Clear communication between management, full-time employees, and the extended workforce can sound obvious, but with many moving parts, global teams, and shifting timelines, it can be a challenge. Contingent workforce management tools can be incredibly helpful in situations where you need to clearly define expectations and build rapport and trust with your remote workers. Take extra steps to include feedback that goes both ways.

  1. Emphasizing diversity and inclusion

Cultural factors are catching up to pay as priorities for the extended workforce. Emphasizing diversity and inclusion is critical to maintaining a positive company culture and building a sense of belonging among all workers, contingent talent included. A genuine plan for diversity and inclusion can attract workers, but more importantly for costs, it helps retain sought-after contingent talent.

  1. Mitigate bias by embedding inclusion in the everyday

Initiatives created for diversity and inclusion can be considered a first step, but a more meaningful approach is ensuring that besides seminars and training, bias is being handled, recognized, and actively minimized every day. According to a recent study by Deloitte, the #1 factor in perceived inclusion by workers is what leaders say and do. While organizational and team leaders may not identify with a group or individual, being aware that biases exist, and actively demonstrating inclusive behaviors during everyday conversations and work activities make up to 70% difference.
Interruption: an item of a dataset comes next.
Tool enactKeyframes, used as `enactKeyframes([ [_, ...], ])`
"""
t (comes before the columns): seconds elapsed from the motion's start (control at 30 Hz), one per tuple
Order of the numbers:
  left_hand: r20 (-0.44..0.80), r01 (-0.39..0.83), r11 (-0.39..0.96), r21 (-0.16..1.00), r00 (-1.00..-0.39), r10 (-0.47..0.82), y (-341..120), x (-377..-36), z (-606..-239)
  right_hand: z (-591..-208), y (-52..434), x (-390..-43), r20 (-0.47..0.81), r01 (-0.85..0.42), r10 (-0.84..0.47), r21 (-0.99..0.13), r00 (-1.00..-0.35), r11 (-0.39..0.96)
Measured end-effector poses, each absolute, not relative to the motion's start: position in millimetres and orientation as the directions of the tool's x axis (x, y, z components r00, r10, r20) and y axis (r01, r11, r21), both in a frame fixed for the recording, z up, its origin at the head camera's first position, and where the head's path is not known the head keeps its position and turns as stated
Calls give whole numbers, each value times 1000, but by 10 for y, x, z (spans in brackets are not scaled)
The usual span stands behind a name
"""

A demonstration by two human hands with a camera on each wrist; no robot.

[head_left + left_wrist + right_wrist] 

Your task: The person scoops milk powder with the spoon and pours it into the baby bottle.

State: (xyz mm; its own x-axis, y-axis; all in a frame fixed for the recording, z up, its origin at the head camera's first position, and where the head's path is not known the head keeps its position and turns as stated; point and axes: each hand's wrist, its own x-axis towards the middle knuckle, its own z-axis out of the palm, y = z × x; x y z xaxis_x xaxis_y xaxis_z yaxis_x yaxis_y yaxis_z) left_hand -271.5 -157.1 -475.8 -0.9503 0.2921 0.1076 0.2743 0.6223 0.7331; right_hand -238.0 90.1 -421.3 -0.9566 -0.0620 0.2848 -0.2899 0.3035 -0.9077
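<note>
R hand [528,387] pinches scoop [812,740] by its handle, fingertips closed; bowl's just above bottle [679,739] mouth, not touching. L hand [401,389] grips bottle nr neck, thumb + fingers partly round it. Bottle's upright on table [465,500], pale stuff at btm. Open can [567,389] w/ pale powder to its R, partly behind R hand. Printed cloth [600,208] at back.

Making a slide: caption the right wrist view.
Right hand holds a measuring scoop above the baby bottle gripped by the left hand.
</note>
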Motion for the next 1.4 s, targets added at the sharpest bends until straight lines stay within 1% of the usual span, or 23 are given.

  1. Encouraging collaboration and teamwork

    By providing extended workers and full-time employees an opportunity to work together as a team, leaders create a seamless experience where collaboration, growth, and culture naturally follow. Understanding the stressors and challenges of extended workers can go a long way to making them feel more included and appreciated. Being considerate of how they are viewed by the internal team is necessary. For example, highly specialized external talent is often seen as accessed for projects seen as more creative or innovative.

    To dispel any negative perceptions, team leaders can ensure their full-time employees feel like they are stakeholders in the success of a project. Involving them in the decision-making process or assigning them to a new teammate ensures a level of support and inclusion straight away.

  1. Understanding the role of technology

As workforce patterns continue to shift, one often underutilized tool is a well-developed management system. Being able to manage your entire extended workforce on one platform speeds up efficiency in hiring and onboarding, builds communication, increases ROI, improves compliance and control, and works to simultaneously create trust inside the organization. It’s these moving pieces that end up improving and maintaining the positive company culture you want.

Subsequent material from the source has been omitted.